In fact I would argue that the vices and virtues of populations at large manifest themselves very clearly in how life is lived in different places in the world. The reasons that societies function, or fail to function, is due to the collective actions of its citizens. Karma in many ways is like a very complex application of game theory, about understanding how in very complex webs how one decision affects other decisions, and how that rebounds through the social consciousness of all those around us. When societies collectively accept or reject certain forms of behavior it creates a place where the repeated effects of those actions manifest themselves in how that society is lived in. Each part of the world is what it is because of how the people there have handled each situation before them.

When reading about the Pol Pot regime in Cambodia I remember there being a section on how one of the underlying assumptions of the people of Cambodia, due to their Buddhist heritage, was that they must have done something awful that made them deserve what happened to them. At first such a notion seems horribly cruel, but I think part of the understanding here is wrong. It isn't about deserving or not deserving, it's about the environments that we create. No one can claim that a 6 year old girl deserves to be executed as an enemy of the state, but as a culture we are responsible for creating environments where these kind of things can happen. It is never from just one individual or one thing, but a complex web of interaction that allowed the poor to be exploited, that allowed for the ideas of Cambodia's communists to be accepted by the people, that allowed for the government they overthrew to be so horribly corrupt, etc. Some things that contributed were metered out by admittedly outside forces, such as the effects of American bombings along the Vietnamese border, but how that plays into everything is part of a much larger picture. Because this wasn't just Cambodia, this was the effects of events in France, the US, China, Vietnam, Russia, etc. just to list the other locations that were directly involved. The scope is very broad and the system as a whole encompasses all human action, even if for the sake of simplicity it is easier at times to focus on certain events and locations.

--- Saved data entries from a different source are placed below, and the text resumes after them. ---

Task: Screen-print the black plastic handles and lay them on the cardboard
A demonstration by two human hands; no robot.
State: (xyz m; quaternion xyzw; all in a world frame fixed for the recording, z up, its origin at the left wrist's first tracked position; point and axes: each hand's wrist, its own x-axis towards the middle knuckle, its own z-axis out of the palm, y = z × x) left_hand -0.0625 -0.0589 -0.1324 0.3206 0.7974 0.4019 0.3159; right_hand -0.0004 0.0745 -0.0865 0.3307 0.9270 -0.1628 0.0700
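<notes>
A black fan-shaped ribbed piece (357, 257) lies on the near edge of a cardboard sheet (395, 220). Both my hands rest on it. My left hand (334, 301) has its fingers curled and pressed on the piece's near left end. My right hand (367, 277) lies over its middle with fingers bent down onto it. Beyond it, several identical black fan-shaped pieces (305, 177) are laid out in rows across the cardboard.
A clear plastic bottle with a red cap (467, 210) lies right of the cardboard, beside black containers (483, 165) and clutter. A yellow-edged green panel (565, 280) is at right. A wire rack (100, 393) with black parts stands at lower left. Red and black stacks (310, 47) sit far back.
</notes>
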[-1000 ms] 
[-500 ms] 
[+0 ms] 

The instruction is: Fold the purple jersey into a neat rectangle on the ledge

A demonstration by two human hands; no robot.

This also highlights why it is so important to have some understanding of history, why it is important to see what forces and actions have created what we are dealing with in our lives. I do not just mean large scale world events, but an understanding of your families history, the history of the place where you live, what were the actions that created you and where you live. What were the actions that people have taken that have created what we love and cherish in these places and ourselves, and what has created the undesirable elements. What actions need to be taken to create better environments, and what changes to accepted action can we make in our lives that will create better environments for us to exist in? By understanding the past we can use that information to guide us into the future, we can learn from the failures of the past, and we can see how our past actions have contributed to possible future difficulties.

I don't think "good karma" is collected by spinning prayer wheels, but it might be that the payoff of contemplation while doing so can make your life better. It isn't about accumulating +s and -s, it's about understanding how the actions you take will reverberate not only through your life, but through the place where you live and the human world as a whole. While it was the concepts of the Greek stoics that taught me why human action is the basis for the measure of right or wrong in our lives, it was the Buddhist concept of karma that let me see how far reaching the consequences of those actions are.